ANCHE I GENITORI IN AULA C’erano anche i genitori di Melissa Bassi, Massimo e Rita, nell’aula Metrangolo del Tribunale di Brindisi. Alcune delle persone ferite erano anch’esse in aula: tra queste Selena e Azzurra, che indossano magliette bianche con la foto di Melissa sul davanti e il loro nome sulla schiena. LA MAMMA «Abbiamo avuto un minimo di giustizia. Nessuna condanna ce la restituirà, Noi abbiamo sempre creduto nella giustizia». Sono le prime parole che, dopo la lettura della sentenza che condanna all’ergastolo Giovanni Vantaggiato, ha detto Rita Bassi, la mamma di Melissa, la studentessa uccisa nell’attentato del 19 maggio 2012 alla scuola ‘Morvillo Falcone’.
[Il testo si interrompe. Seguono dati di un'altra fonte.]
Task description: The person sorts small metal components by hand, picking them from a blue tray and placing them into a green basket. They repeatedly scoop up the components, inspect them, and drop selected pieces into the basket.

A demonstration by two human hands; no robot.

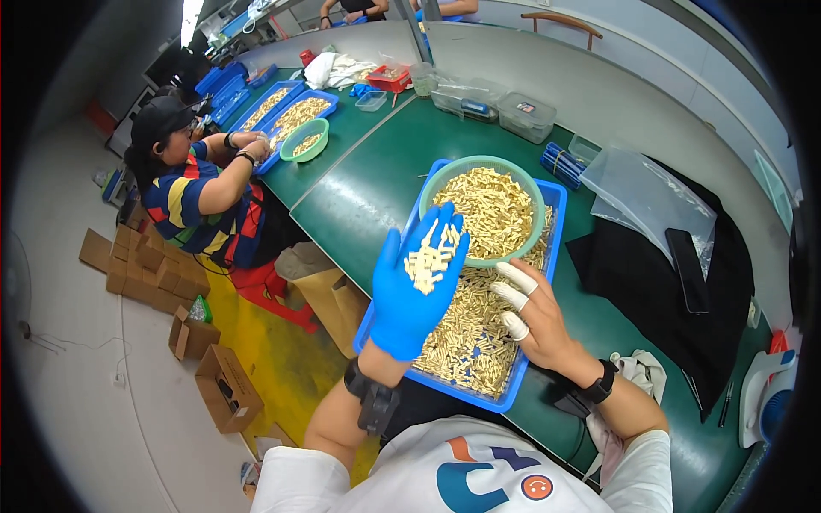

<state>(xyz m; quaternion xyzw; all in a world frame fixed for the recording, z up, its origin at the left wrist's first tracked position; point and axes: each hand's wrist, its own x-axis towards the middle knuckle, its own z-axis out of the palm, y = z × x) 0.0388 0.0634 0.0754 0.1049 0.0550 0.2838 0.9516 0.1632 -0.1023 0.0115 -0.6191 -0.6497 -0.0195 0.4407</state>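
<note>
My left hand [400,321], in a blue glove, is palm up with its fingers stretched out. A small heap of brass-coloured metal pieces [428,263] lies across its palm and fingers. My right hand [543,329] wears white finger cots on several fingers. Its fingers are apart and slightly bent over the right side of the blue tray [513,385], with nothing seen in them. Many loose brass-coloured pieces [466,346] cover the tray's floor. A pale green bowl [540,209], full of the same pieces, sits in the tray's far part, partly behind my left hand.
A black cloth [633,291], plastic bag [654,205] and phone [687,269] lie right. Clear boxes [526,117] and bundled blue rods [562,164] stand behind the tray. At left, a co-worker [201,184] handles pieces by blue trays and a green bowl [305,141].
</note>
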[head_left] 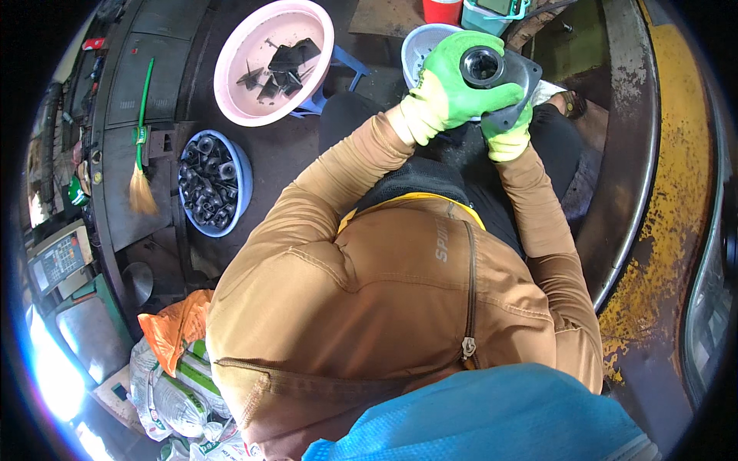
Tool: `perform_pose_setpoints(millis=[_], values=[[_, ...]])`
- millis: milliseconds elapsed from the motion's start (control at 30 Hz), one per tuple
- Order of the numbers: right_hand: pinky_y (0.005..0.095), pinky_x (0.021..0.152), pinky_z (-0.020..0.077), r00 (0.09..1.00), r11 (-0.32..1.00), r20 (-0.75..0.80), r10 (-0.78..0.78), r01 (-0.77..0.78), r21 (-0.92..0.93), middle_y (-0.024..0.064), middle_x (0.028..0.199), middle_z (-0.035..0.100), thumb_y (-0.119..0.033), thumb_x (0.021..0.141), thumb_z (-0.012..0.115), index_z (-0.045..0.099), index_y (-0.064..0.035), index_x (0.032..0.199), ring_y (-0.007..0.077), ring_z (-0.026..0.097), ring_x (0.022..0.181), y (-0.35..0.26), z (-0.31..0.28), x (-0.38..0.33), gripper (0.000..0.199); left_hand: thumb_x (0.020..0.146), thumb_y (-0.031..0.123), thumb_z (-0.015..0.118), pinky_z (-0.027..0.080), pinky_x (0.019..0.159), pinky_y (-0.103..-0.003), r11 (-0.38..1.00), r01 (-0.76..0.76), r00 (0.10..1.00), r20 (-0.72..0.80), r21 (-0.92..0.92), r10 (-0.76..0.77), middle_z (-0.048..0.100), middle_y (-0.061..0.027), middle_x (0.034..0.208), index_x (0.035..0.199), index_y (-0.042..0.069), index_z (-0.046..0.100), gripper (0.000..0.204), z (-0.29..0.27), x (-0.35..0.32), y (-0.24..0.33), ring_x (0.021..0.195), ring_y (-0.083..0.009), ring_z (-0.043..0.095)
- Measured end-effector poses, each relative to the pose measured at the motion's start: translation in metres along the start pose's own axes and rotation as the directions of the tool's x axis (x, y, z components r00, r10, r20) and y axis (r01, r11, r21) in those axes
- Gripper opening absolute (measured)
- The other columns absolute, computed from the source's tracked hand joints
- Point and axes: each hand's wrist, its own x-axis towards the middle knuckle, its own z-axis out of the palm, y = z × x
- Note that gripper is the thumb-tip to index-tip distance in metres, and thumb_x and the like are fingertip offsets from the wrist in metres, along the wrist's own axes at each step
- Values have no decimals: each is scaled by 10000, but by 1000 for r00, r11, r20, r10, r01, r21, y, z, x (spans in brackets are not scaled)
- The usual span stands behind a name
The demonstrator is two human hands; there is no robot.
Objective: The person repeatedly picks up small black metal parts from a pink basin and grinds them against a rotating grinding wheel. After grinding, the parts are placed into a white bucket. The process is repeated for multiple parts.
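A black moulded part [524,78] with a round hollow collar and a squarish flange is held up between both hands, at the upper right. My left hand [444,86], in a green and yellow glove, wraps its fingers and thumb around the collar. On the flange's lower edge, my right hand [509,140] grips from below in a matching glove, its fingertips mostly hidden behind the part. Just behind my left hand stands a pale blue basket [413,50], partly covered by the glove.
A pink basin [229,77] with dark pieces stands on a blue stool [350,65]. Left of me, a blue tub [246,180] is full of black parts. A broom [142,146], plastic bags [181,396] and a yellow rusty metal edge [665,177] surround me. A red container [443,11] stands at the back.
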Motion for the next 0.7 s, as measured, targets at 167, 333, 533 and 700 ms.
perform_pose_setpoints(millis=[167,333,533,700], values=[[305,712,489,997,978,67,23,-37,205,103,932,645,-158,749,687,599,-3,1018,192,619,829,-17,-7,11,322,627,123,838,500,842,-302,999,-26,1000,-12,-36,25,631,-76,1021,1019,36,618,458,3,-4,4,930,-157,618],[292,716,510,992,979,114,-46,22,204,98,948,657,-159,691,749,605,15,1037,164,622,812,-27,-11,14,413,629,106,834,494,841,-298,999,1,993,115,-43,4,648,-71,1001,1012,34,629,441,-9,0,10,926,-152,615],[301,865,476,926,779,349,145,-325,537,80,1113,610,-144,704,778,533,-12,1188,168,582,1000,-27,-20,1,558,621,117,814,476,877,-312,993,56,906,422,-103,-8,646,-66,1036,1006,35,645,428,-27,17,25,971,-158,605],[335,902,469,923,896,383,33,-197,398,74,1142,596,-139,754,726,526,-51,1203,186,577,1023,-27,-18,-8,500,577,141,800,440,939,-348,928,306,685,727,-213,-59,625,-101,1111,1004,39,644,465,-38,22,29,1057,-207,578]])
VANTAGGIATO ANNUNCIA APPELLO «Attendiamo le motivazioni della sentenza, poi faremo ricorso in appello, continuando a sostenere che Giovanni Vantaggiato vada sottoposto a perizie psichiatriche sia per accertare la sua capacità di stare a processo, sia la sua imputabilità, quindi la capacità di intendere e volere». Lo ha detto Franco Orlando, l’avvocato difensore di Giovanni Vantaggiato a commento della sentenza di condanna all’ergastolo che è stata emessa oggi. «Punteremo ancora sull’esclusione dell’aggravante del terrorismo, perche» riteniamo che la finalita« di Vantaggiato fosse una vendetta personale e non volesse quindi arrecare alcun danno al Paese».